Samsung Buys Into Digital Wallet Chips
By Eric Lin, Tue Aug 31 22:15:00 GMT 2004

Samsung has ordered a chunk of Near Field Communication chips from Philips. Like DoCoMo's FeliCa, these chips are primarily expected to be used in mobile banking applications, but can be used for tickets, electronic locks and more.

Samsung has joined the mobile wallet push, announcing today that it would buy Philips' Near Field Communication (NFC) chips, for use in some of its handsets. Earlier in the year Nokia announced it would begin to use these same chips in upcoming devices. These NFC chips have been codeveloped by Sony and Philips, both of whom were responsible for the technology behind FeliCa as well.
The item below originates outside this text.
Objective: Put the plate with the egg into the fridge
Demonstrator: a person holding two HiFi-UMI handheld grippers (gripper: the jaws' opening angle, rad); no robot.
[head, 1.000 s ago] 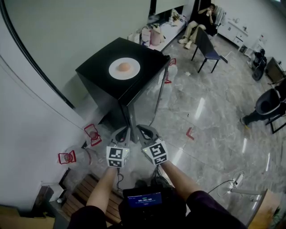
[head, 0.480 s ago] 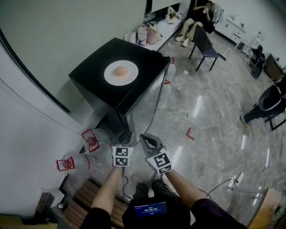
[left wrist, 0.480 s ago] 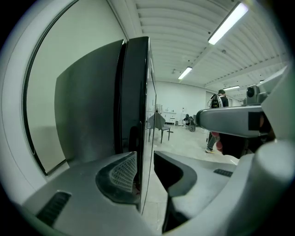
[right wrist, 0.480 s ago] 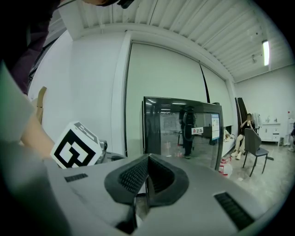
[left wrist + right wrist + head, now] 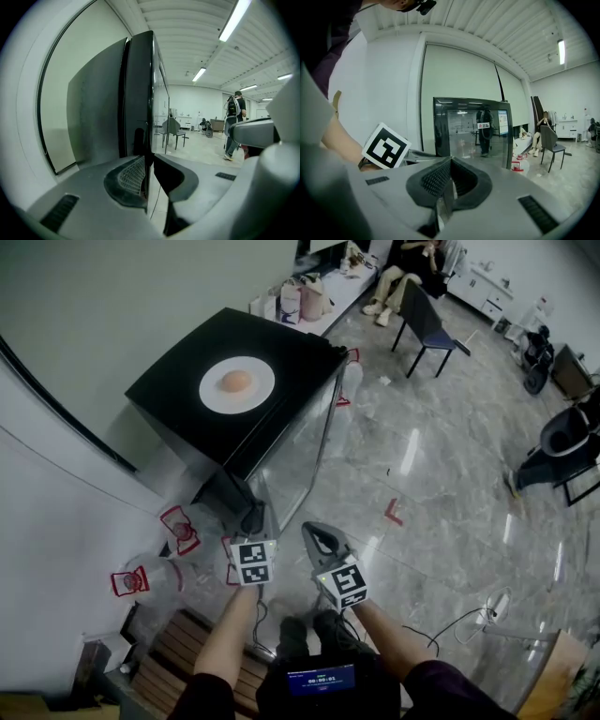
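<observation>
We note a glossy grey stone floor (image 5: 450, 474) across the room. A dark chair (image 5: 427, 320) stands on it at the far end, and a seated person (image 5: 398, 273) is just behind that chair. Several bags (image 5: 302, 298) rest on a low white ledge near the wall. We find a red corner mark (image 5: 395, 513) on the floor, and two red-and-white objects (image 5: 178, 529) (image 5: 128, 580) of unclear kind near the white wall. A slatted wooden platform (image 5: 173, 652) lies below them. A thin cable (image 5: 450, 632) trails over the floor. In the left gripper view, ceiling light strips (image 5: 234, 21) run overhead and a standing person with a backpack (image 5: 233, 124) is visible.
</observation>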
Like FeliCa, the NFC chips have a small amount of memory in which to store a variety of data (typically account information) and can then trade this information with other reader/writer devices over 13.56 MHz when they are less than 10 cm (about four inches) apart. The main difference is that these NFC chips are capable of exchanging more types of data over more protocols than FeliCa chips, but they are still fully compatible with the FeliCa system.
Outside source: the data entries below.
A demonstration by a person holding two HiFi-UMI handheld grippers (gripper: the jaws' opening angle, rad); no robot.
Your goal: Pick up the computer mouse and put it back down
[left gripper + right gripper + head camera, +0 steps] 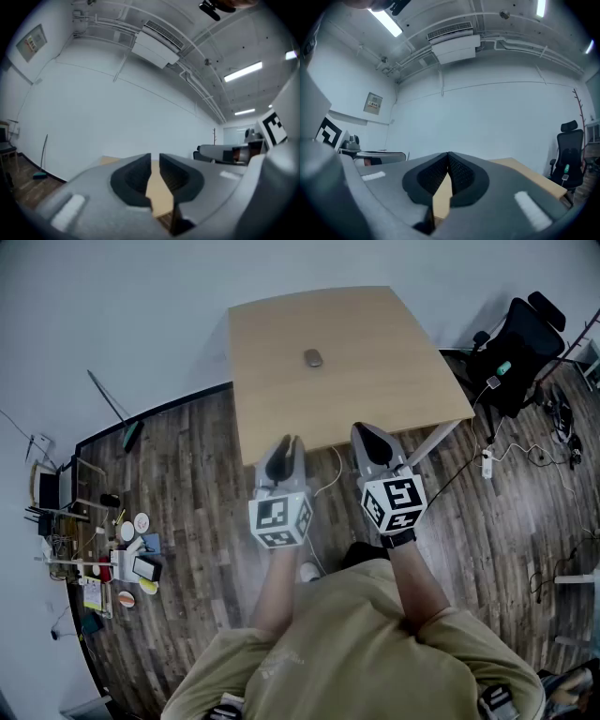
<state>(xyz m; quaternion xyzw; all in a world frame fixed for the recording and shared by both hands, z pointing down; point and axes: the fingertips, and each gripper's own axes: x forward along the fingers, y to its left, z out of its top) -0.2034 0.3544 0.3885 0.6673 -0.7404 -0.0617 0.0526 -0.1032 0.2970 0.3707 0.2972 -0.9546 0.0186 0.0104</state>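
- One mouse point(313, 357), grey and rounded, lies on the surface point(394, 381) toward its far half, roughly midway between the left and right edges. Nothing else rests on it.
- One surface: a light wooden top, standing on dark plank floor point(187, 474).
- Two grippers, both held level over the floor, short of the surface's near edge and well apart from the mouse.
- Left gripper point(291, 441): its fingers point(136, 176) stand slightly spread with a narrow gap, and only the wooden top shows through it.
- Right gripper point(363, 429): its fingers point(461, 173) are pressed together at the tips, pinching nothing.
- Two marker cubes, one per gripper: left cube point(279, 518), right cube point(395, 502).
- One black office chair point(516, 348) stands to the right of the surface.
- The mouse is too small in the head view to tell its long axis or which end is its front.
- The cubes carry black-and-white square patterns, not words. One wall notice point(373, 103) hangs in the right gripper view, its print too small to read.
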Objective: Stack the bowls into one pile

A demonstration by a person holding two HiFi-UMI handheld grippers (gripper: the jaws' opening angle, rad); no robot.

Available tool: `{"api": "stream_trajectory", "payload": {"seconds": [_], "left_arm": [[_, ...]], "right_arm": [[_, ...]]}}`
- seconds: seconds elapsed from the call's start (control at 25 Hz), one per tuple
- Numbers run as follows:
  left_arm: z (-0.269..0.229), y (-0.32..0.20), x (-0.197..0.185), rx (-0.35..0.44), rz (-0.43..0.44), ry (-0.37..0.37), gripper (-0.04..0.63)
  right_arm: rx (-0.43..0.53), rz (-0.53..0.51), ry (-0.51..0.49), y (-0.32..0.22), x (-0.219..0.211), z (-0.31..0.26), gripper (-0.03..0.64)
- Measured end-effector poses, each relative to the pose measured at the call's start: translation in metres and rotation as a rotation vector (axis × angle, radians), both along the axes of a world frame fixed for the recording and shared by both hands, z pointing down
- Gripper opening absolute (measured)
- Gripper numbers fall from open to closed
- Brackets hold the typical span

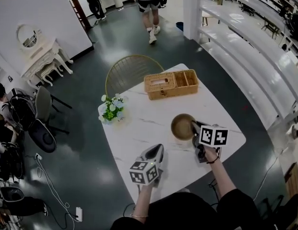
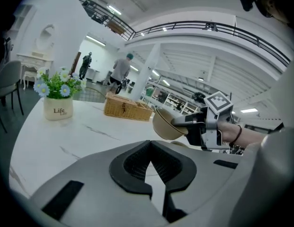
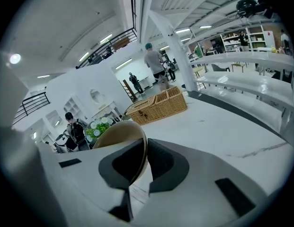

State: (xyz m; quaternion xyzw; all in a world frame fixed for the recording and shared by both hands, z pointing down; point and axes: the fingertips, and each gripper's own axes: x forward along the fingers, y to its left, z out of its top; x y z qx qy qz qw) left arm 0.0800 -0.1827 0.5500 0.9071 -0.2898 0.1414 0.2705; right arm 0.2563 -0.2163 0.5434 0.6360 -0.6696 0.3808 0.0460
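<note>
A tan bowl hangs tilted above the white marble table, and my right gripper is shut on its rim. In the right gripper view the bowl's wall stands pinched between the two pads, with the right gripper around it. From the left gripper view the same bowl is off the tabletop, held from the right by the right gripper. My left gripper hovers over the table's near side, left of the bowl. Its tips touch with nothing between them. I see only this one bowl clearly.
A wicker basket sits at the table's far edge and a small pot of flowers at its left corner. A wire chair stands behind the table. People walk on the floor beyond. White railings run along the right.
</note>
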Motion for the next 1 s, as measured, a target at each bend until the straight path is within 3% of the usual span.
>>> {"api": "stream_trajectory", "payload": {"seconds": [0.4, 1.0], "left_arm": [[0.002, 0.016, 0.041, -0.002, 0.105, -0.001, 0.015], [0.012, 0.035, 0.068, -0.038, 0.193, -0.025, 0.014]], "right_arm": [[-0.032, 0.102, 0.014, 0.039, 0.047, 0.01, 0.032], [-0.117, 0.173, 0.035, 0.08, 0.072, 0.037, 0.032]]}}
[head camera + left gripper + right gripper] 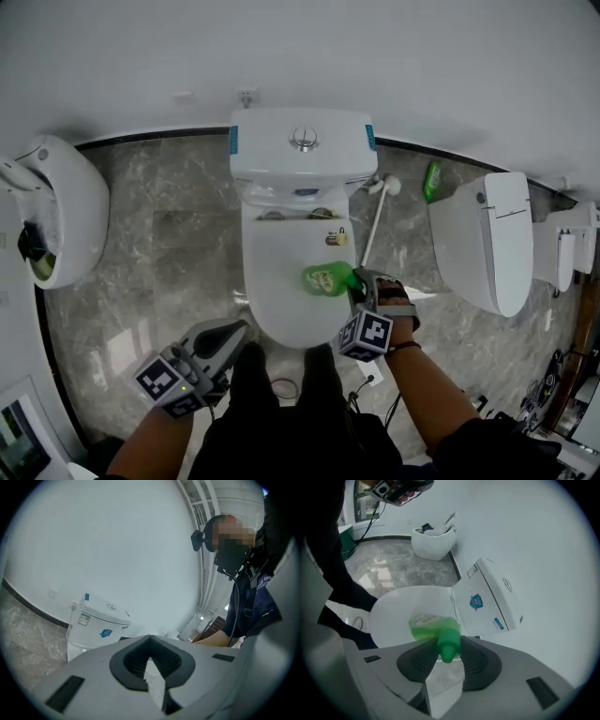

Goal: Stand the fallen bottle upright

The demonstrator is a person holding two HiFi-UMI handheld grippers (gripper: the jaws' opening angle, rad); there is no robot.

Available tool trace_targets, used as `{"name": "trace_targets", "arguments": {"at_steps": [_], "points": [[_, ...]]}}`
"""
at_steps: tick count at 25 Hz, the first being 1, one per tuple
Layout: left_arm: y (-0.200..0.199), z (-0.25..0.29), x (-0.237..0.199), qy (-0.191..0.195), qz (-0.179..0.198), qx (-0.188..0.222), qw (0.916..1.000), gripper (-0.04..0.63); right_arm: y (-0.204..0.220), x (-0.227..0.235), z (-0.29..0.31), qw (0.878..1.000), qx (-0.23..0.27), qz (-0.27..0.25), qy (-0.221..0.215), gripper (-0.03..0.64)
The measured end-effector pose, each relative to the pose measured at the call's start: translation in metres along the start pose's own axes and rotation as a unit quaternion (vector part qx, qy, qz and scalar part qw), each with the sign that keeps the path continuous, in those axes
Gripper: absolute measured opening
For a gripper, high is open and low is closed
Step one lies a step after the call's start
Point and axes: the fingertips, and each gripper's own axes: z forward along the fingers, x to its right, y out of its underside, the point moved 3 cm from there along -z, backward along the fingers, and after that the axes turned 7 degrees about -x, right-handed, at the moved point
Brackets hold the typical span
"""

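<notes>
The right gripper (354,284), just right of centre in the head view, has its jaws partly closed on the cap end of the green bottle (326,278). The right gripper view shows the pads (423,657) pinching only the narrow neck, while the liquid-filled body juts out sideways over the white toilet lid (281,239). I cannot tell whether the body touches the lid. That grip looks like the weak point. The cap is small, smooth and tapered, so as the bottle is swung upright its heavy body could pivot between the pads or slip free. The lid is glossy and domed, and the bottle sits toward its right edge, so a base set down askew could skid or topple off to the floor. The left gripper (234,330), at lower left, is closed on nothing and well apart, too far away to steady the bottle.
</notes>
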Motion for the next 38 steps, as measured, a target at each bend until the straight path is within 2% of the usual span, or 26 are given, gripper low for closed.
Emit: {"name": "trace_targets", "arguments": {"at_steps": [5,9,18,22,27,35,38], "points": [[-0.014,-0.017,0.005,-0.004,0.002,0.009,1.0,0.023,-0.025,-0.011,-0.013,0.999,-0.001,-0.047,0.018,0.16],[-0.017,-0.027,0.006,-0.001,0.016,0.015,0.9998,0.023,-0.04,-0.017,-0.02,0.998,0.01,-0.055,0.013,0.162],[-0.022,-0.038,0.009,-0.016,0.005,0.01,0.9998,0.023,-0.064,-0.037,-0.025,0.997,0.036,-0.073,0.006,0.181],[-0.023,-0.038,0.012,-0.014,0.007,0.011,0.9998,0.023,-0.067,-0.037,-0.028,0.998,0.049,-0.045,-0.005,0.195],[-0.021,-0.035,0.017,-0.012,0.01,0.006,0.9999,0.023,-0.064,-0.036,-0.034,0.997,0.068,-0.035,-0.022,0.285],[-0.02,-0.022,0.033,-0.007,0.014,-0.001,0.9999,0.023,-0.057,-0.033,-0.051,0.994,0.097,-0.005,-0.046,0.294],[-0.021,-0.017,0.038,-0.006,0.015,-0.002,0.9999,0.023,-0.051,-0.032,-0.061,0.991,0.116,0.022,-0.061,0.295]]}}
The win is clear for Philips and for the NFC standards, considering Nokia and Samsung combined make up about half of the world's handset sales. Because the chips are compatible with the FeliCa standard, the combination of these two contracts sounds like a big win for DoCoMo's FeliCa initiative as well since a potentially huge number of phones could soon be FeliCa compatible. The problem lies in NFC chips' compatibility with so many standards. If banks and services outside of Japan chose a standard other than ISO 14443A (which FeliCa uses) for their NFC technologies, it may not be possible to create a worlwide system compatible with Japan's infrastructure.

JCB has already announced it would put its weight behind FeliCa, while Visa earlier announced it would work with Nokia and Philips on NFC systems. If the two use the same standard, NFC could eventually replace magnetic stripes at ATMs, cash registers and just about everywhere else -- worldwide. NFC chips support peer-to-peer communication, and while FeliCa doesn't claim to explicitly, it appears to as well. This could mean that with the appropriate software, people could directly transfer money to each, eventually leading to a cash-free society not too different from the credit cubes from the 1980's TV series Max Headroom.
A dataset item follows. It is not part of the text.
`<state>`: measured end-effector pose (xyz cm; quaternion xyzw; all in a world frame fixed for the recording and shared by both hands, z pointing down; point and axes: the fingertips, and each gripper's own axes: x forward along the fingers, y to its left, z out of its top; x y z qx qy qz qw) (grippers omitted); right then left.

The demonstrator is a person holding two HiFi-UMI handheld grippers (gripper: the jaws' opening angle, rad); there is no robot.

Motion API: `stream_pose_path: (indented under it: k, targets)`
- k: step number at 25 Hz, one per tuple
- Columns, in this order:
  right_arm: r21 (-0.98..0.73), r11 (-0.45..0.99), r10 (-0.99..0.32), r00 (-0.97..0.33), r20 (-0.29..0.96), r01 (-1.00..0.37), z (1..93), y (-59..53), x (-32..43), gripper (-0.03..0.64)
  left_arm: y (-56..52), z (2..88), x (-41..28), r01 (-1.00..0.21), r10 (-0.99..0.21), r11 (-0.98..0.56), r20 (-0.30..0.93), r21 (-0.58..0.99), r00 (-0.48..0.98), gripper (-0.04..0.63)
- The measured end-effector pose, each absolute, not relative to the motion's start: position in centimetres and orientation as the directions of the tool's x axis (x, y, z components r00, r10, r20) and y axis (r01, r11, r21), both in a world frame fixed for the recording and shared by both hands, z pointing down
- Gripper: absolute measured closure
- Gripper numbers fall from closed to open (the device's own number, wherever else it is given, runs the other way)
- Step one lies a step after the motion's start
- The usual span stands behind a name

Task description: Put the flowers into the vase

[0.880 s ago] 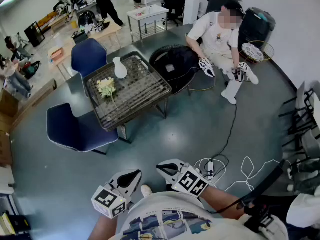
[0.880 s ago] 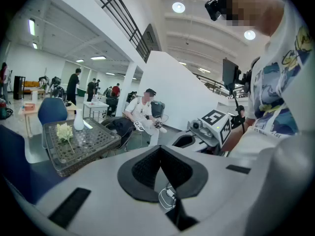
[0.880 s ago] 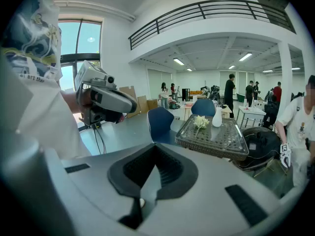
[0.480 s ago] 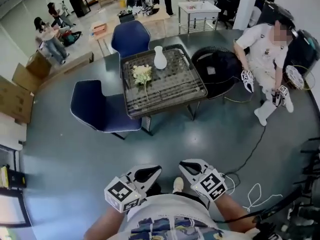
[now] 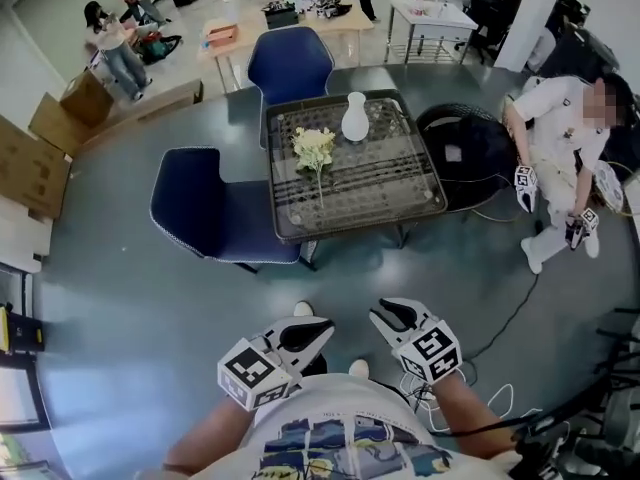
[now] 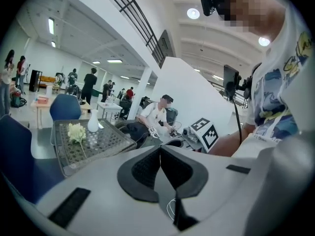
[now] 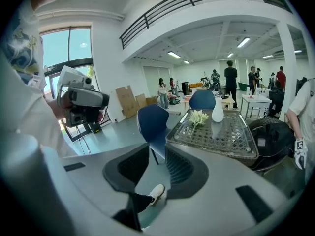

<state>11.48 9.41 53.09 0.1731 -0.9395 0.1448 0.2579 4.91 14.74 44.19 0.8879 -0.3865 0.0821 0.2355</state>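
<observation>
Finding the flowers (image 5: 314, 146) flat on the table (image 5: 385, 173), left of its middle, cream heads toward the far side and thin stem pointing at the near edge. Spotting the vase (image 5: 354, 118) just beside them, to the right and a little farther back, upright, not touching the blooms. White, smooth, round-bellied with a narrow neck.

Reading the table as square and dark-framed, with a woven lattice top under a shiny sheet and a raised rim all round.

Counting two blue chairs with curved shells: one (image 5: 215, 208) close against the left edge, one (image 5: 288, 63) at the far edge. Seeing a black round seat (image 5: 470, 158) up against the right edge, and a seated person (image 5: 565, 138) beyond it. Finding only the near edge free, with smooth grey floor (image 5: 130, 308) open between it and the grippers. Noting a thin dark cable (image 5: 512, 313) trailing over the floor at the right.

Holding both grippers low in front of the body, well apart from the table. Left gripper (image 5: 318, 330): ribbed black pads pressed together at the tips, nothing pinched. Right gripper (image 5: 382, 313): pads spread a little, nothing between them, only floor and a white shoe (image 7: 156, 192) showing through the gap.
</observation>
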Motion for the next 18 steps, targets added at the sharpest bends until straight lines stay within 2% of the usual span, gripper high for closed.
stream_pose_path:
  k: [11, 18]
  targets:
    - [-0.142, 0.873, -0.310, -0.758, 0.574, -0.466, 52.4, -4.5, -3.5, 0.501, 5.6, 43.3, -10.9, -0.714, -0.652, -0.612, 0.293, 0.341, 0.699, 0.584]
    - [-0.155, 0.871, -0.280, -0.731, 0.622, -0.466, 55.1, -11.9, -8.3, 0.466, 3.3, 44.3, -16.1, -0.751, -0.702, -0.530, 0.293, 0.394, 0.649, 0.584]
Despite the fact that JCB and many businesses across Japan already support NFC as a viable financial technology, and Visa has put their weight behind it, American analysts aren't so convinced. Perhaps they aren't aware this is already being used in Japan, but analysts from both the Yankee Group and IDC say this technology hasn't been tested yet and will take a while to catch on. Instead they both follow today's press release suggesting that NFC chips can be used as an even shorter range (and slower) substitute for Bluetooth until financial applications appear. It's unlikely NFC would succeed in such a capacity, but it is also unlikely giants like Nokia or Samsung would integrate these chips into handsets before the applications or hardware to make it successful are in place.